I rarely get insomnia. I’m one of those people that insomniacs loathe. I lay my head down on the pillow and within minutes—nee seconds—I’m out like a light. I sleep the sleep of the dead and I jump out of bed in the morning with sunshine bursting from the crack of my ass. Even if I get awakened at night—my son has an asthma attack, the cat paws at my face because he ran out of food, the dog needs walking at 2 a.m.—I am able to return to bed, find the cool side of the pillow, and I’m gone.
Tonight? Not so. It’s 2:34 a.m. I’ve been up since 1:15 or so. You see, I had been eagerly awaiting a call from the stage manager for the production I auditioned for tonight: To Kill a Mockingbird. I was there for 3 long hours. I read quite a bit. I said I wanted to read for Miss Maudie or for the narrative part of Jean Louise Finch. I also was asked to read for Miss Stephanie. [a pause. my son is coughing in his bed. I decide to wait it out before investigating.] We were told that phone calls would go out late tonight (or last night, as it were) for call backs. When I awoke from a dream, my head filled with lyrics from REM (the same two lines echoing over and over again), I realized it was far too late and I didn’t get my call.

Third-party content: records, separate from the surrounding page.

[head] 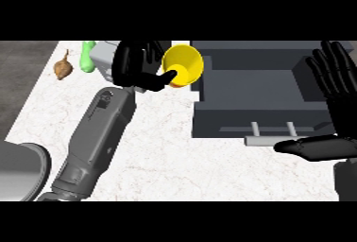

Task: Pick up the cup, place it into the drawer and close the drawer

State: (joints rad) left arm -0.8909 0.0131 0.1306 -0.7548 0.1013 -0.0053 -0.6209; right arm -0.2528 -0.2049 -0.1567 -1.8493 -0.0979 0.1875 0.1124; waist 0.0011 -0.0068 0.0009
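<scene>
1. The left robot hand (138, 64) is curled round the yellow cup (185, 64), with its thumb across the cup's lower side. The cup is carried tilted, its mouth turned toward the viewer.
2. The cup hangs at the far left corner of the open drawer (209, 118), about above the left wall and not yet over the hollow.
3. The right robot hand (340, 113) rests at the view's right edge, fingers straight and upright, holding nothing. Its thumb lies just beside the drawer's handle (268, 140).
4. The step in hand, as judged, is carrying the cup into the drawer. Done well, the left robot hand travels rightward until the whole cup is past the wall, then lowers toward the drawer floor before the fingers uncurl.
5. Letting go above the wall could tip the cup back onto the tabletop (167, 160). A tilted cup may also roll, so the middle of the hollow is the safer spot.
6. The left forearm should leave the drawer before closing begins. The handle bar on the near front looks the natural place to push.
7. A green item (88, 56) and a brown item (63, 69) lie at the tabletop's far left, well apart from the cup's path.
</scene>
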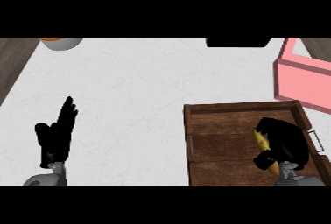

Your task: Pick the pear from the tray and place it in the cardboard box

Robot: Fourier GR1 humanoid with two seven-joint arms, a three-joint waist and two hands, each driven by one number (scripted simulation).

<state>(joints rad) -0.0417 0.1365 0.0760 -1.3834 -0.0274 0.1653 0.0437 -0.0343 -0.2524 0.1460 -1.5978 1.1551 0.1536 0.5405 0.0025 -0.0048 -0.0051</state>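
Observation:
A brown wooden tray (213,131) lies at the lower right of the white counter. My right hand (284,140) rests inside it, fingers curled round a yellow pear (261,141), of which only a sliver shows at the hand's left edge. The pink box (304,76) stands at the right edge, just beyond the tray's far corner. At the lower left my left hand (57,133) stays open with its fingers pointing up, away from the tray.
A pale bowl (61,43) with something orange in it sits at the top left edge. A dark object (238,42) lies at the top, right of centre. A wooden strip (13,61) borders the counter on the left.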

I stewed. I replayed my audition over and over in my head. I wondered what was so wrong with me that I couldn’t get a part in this town? This is my third audition in as many months. My first was that of Ethel Banks, Corrie Bratter’s mother in Barefoot in the Park. I got an enthusiastic call back and my second audition went well. I was told I was not the right physical part (at 45, I look more like 35 and with my nose ring and a bent toward what some in the South may consider eccentric clothing, I’m not exactly a director’s idea of an ensemble cast member — I seem to resemble an overweight, slightly aging Kim Novak with ink and piercings).
My second audition was fairly dismal. I thought I’d done a good job and those who heard me from the wings said my read was well done. Sadly, Agatha Christie’s And Then There Were None, is heavy on the testosterone and light on the parts for women. I’m too old for the ingenue, too (what…glamorous?) for the cook, and I wasn’t going up against my partner’s mother for the juicy Bible thumping role.
To Kill a Mockingbird has a named cast of at least 20. There are a dearth of parts for women but all is not lost. I had a good feeling about this. Waking at the wee hours of the morning and finding that the phone hadn’t rung sent me into a tailspin of self-doubt. I tossed and turned and woke Li to bitch and moan and generally rake myself over the glowing embers of the coals I had laid out before me. I got up for tylenol to nurse my aching head and checked my email.
Somehow, I had given them the wrong phone number. My presence has been requested at the call back at 7 pm this evening. I felt vindication mingled with embarrassment and a healthy dose of humiliation at whatever loss of brain cells lead me to leave a wrong number on my call card. This acting thing has been a longstanding dream of mine. I enjoy it but have no real experience in it. I dabbled in the chorus in high school, and I directed a dramatic reading of The Dining Room at a church production once—eliciting gasps from the elderly ladies in the audience when I said “shit” onstage while playing a young, disillusioned teenager.
Post-child, I didn’t have the time. Post divorce, I didn’t have the energy. Now, with a strong support system and an older son who encourages my theatre dreams, I’m ready to get out there and break a leg or two. It’s my time to shine and I am convinced that someone will see potential. There are wigs to cover the blonde hair, my nose ring is removable, my ink is well-concealed, and my personality is quite adaptable. I can do the quiet, supportive Miss Maudie. I can pull off the brash, gossipy, thick as cold grits Southern accent of Miss Stephanie. I can be that soft-spoken introspective memory of Jean Louise Finch.
And someday? Someday…I can be a star.